If you want the tax side of delivery-use insurance and other work costs, see Uber Eats Tax Deductions.
How Uber’s extra auto coverage fits in
Uber’s supplemental auto coverage still depends on the stage of app use. Keep that separation clear in your own records.
Once you are online and available for requests, keep these coverages separate:
- $50,000 per person and $100,000 per accident in bodily injury liability coverage
- $25,000 per accident in property damage liability coverage
- Other state-required coverages where they apply
While you are making pickups and deliveries, the stronger coverage tier applies:
- $1 million minimum in bodily injury and property damage liability coverage
- Contingent collision and comprehensive coverage, subject to deductible and your own policy carrying those coverages first
- State-required uninsured or underinsured injury coverage and personal injury protection where applicable
Screening still matters even in a vehicle-focused article
Vehicle approval is not the whole activation file.
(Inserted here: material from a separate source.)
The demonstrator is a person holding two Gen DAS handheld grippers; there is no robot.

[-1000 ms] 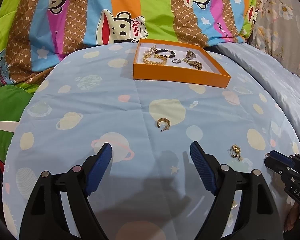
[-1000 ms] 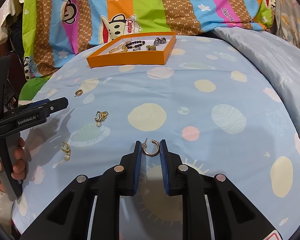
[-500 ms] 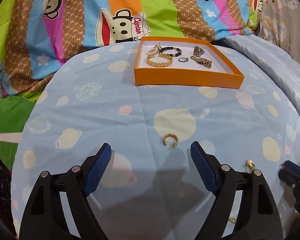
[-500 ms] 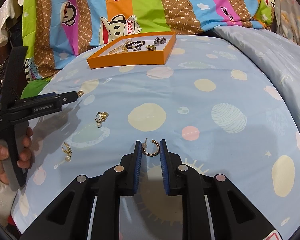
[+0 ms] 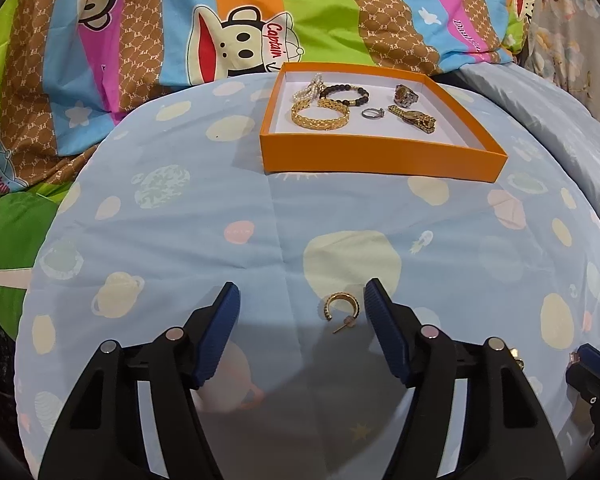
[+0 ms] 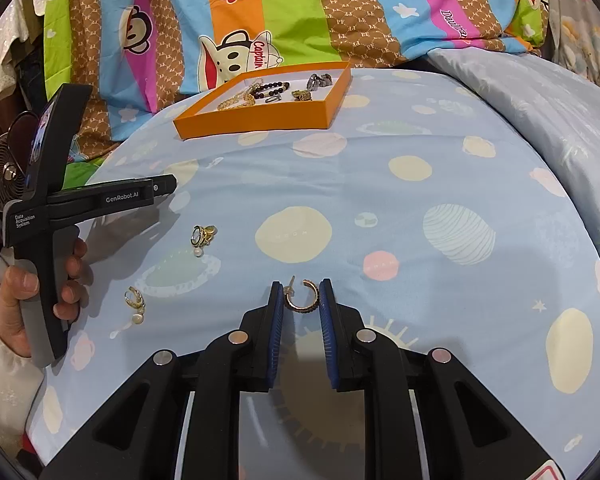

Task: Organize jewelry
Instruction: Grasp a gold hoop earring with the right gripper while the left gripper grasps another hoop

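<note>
2 grippers: both work over a pale blue planet-print bedsheet (image 5: 180, 216), with the orange tray (image 5: 380, 158) as the landmark for every place below.
Left gripper (image 5: 302, 322): jaws apart and just been closing; a gold hoop earring (image 5: 340, 307) lies on the sheet between the blue pads, nearer the right pad (image 5: 384, 320), and neither pad presses on it.
Left hoop's place: on the sheet well in front of the tray's near wall, its post pointing toward the camera.
Right gripper (image 6: 300, 300): jaws narrow, pinching a second gold hoop (image 6: 302, 298) between the 2 blue pads; both pads touch its sides.
Right hoop's place: well in front of the tray and to its right, low over the sheet; whether it rests on the cloth I cannot tell.
Tray contents: a woven gold bracelet (image 5: 320, 120), a dark bead bracelet (image 5: 344, 94), a pearl piece (image 5: 310, 90), a small silver ring (image 5: 372, 113), a chunky ring (image 5: 406, 95) and a gold watch-like band (image 5: 414, 118), all on the white floor inside.
Loose pieces: 2 gold pearl-drop earrings, 1 (image 6: 202, 236) in front of the tray and left of it, the other (image 6: 135, 304) further from it, near the person's hand (image 6: 40, 292).
Hand: wrapped round the left gripper's handle, seen from the right wrist.
Behind the tray: a striped cartoon-monkey quilt (image 5: 228, 20).
</note>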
You still have to clear the background and identity steps tied to the account.
Keep that process explicit in your records:
- Consent to screening
- Social Security number in the US
- Criminal-history review
- Driving-history review where a motor vehicle is part of the file
If you switch from bicycle to car or scooter later, save the mode-change approval and the date the new mode started.
How the signup flow handles mode choice
Use a numbered workflow here because the approval path is sequential:
- Download the Uber Driver app or open the Uber signup page.
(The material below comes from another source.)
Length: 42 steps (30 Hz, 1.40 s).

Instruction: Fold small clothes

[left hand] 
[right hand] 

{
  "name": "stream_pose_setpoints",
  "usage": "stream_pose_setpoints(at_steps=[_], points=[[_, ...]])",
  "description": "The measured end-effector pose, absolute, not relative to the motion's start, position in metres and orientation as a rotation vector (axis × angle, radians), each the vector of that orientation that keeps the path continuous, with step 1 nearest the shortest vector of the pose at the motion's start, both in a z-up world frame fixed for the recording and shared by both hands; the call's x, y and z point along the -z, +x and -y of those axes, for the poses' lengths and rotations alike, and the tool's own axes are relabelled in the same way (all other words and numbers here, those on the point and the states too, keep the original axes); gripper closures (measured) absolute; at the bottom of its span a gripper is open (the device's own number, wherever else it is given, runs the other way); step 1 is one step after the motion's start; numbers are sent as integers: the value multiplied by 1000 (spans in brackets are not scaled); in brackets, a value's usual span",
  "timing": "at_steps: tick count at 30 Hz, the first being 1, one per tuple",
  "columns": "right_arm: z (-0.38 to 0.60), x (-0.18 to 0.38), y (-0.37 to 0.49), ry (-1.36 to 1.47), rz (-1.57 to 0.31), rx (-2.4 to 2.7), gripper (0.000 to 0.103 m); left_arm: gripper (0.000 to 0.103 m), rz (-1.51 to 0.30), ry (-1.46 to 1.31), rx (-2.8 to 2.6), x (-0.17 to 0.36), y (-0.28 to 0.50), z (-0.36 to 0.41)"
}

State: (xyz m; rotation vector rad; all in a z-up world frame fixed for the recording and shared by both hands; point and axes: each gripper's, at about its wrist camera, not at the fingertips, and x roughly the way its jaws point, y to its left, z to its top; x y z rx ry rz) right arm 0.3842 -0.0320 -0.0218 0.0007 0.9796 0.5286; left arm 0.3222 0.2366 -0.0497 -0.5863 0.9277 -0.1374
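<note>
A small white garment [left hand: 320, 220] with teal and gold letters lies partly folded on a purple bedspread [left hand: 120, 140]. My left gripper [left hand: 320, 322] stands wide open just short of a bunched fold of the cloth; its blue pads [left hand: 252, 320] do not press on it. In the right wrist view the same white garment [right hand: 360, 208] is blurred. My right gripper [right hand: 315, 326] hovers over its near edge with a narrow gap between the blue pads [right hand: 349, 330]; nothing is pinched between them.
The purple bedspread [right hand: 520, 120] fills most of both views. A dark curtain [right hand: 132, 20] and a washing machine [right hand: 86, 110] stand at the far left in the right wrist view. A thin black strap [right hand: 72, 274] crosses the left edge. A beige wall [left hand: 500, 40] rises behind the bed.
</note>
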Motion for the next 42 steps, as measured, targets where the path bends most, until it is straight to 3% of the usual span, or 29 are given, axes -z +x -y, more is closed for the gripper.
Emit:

- Create or sign in to your Uber account.
- Choose delivery and the transport mode you actually plan to use.
- Enter the information needed for screening and account verification.
- Upload the documents required for that mode.
- Wait for screening, document review, and activation.
If you already drive Uber rideshare, you may be able to add Uber Eats through Work Hub instead of opening a completely separate account.
What changes by market
United States
The US source set is strongest for clear car, scooter, bicycle, and foot rules, plus insurance and document requirements.
Canada
Canada is stricter on some car-delivery basics. The official Canada page is strongest on age, work-eligibility documents, and screening flow. Foot delivery is only available in select cities.
United Kingdom
The UK courier flow includes car, motorbike or scooter, and bicycle delivery. Insurance wording is more explicit there because the policy must cover food delivery or hire-and-reward style use where required.
Germany
Germany is more fleet-partner oriented. The official page is stronger on partner onboarding and business setup than on a simple individual courier-vehicle checklist.
Global note
Uber Eats is active in many more markets than the four sections above. Use these as representative examples, then confirm the local rule before assuming one mode is approved everywhere.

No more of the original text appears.